Anos depois, ele retomou o projeto junto com a Miração Filmes, com produção de Sérgio Roizenblit e Leon Roizenblit, além de co-direção do cineasta Gualberto Ferrari. A aproximação com a família de Ercolino se deu com apoio da antropóloga Aline Scolfaro, que trabalha há anos na região e ajudou a convencê-lo e toda a família a participar do filme. “Eles não são apenas personagens. São parceiros, discutem com a gente o que deve estar no filme, como deve ser. É uma construção coletiva”, explicou o diretor.

Parte das gravações do documentário aconteceram na Unicamp.
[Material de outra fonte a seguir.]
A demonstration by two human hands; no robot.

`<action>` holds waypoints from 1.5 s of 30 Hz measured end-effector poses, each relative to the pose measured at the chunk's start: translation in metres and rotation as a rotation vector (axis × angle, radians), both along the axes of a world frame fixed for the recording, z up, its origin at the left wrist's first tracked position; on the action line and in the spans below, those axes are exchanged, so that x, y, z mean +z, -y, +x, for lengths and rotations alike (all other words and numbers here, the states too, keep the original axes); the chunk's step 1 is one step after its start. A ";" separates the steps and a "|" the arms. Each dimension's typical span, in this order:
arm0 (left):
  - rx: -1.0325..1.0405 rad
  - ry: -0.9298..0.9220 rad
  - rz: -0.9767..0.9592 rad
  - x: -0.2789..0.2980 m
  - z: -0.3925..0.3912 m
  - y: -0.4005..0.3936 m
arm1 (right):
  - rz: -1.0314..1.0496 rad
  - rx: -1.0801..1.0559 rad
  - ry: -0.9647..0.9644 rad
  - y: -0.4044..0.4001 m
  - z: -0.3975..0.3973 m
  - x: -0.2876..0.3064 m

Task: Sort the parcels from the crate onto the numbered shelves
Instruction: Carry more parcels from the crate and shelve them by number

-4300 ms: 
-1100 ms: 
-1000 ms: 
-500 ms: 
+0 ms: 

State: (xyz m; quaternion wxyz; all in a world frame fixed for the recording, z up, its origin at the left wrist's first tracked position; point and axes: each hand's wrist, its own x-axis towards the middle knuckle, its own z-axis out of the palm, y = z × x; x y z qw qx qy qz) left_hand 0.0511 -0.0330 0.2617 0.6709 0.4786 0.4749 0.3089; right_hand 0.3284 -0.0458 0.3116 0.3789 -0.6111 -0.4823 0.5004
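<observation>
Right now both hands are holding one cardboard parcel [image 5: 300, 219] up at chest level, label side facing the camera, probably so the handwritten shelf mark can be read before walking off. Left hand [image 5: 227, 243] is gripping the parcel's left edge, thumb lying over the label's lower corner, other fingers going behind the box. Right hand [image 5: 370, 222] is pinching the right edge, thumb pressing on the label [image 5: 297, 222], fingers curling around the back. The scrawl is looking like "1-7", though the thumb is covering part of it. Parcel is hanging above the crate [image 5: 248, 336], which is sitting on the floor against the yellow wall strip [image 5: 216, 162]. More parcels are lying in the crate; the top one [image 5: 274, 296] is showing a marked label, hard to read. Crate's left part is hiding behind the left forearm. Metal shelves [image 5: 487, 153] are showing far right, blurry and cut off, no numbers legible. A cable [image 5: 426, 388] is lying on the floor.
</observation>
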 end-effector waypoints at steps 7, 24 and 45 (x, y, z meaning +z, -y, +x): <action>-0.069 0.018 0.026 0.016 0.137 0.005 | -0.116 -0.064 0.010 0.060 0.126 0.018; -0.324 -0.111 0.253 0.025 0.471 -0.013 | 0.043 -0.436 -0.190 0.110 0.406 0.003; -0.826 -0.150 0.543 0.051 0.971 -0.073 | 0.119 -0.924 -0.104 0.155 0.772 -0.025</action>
Apesar da admiração por parte da equipe, a capacidade de Ercolino foi testada diversas vezes. Uma delas marcou a própria trajetória do benzedor, quando uma mãe indígena prestes a passar por uma cesárea teve o parto revertido depois de um benzimento. “Eu falei pra ela: daqui 20 minutos teu filho vem. E veio. Foi minha prova.” Outra marca foi o combate silencioso à pandemia: sem ter remédio de farmácia, Ercolino conta que carregava litros de chá na mochila para atender pacientes com Covid-19 em comunidades isoladas. “Curei 18 na Cachoeira, tudo entubado. Só eu, meu chá e Deus.”

Mesmo assim, nem todos aceitaram seu saber sem questionar. Ercolino também já foi questionado sobre quem validaria seu conhecimento como benzedor. Respondeu sem rodeios: “Vai lá na comunidade, cava o túmulo do meu pai, do meu avô. Quem me ensinou tá debaixo da terra. Meu diploma é esse.”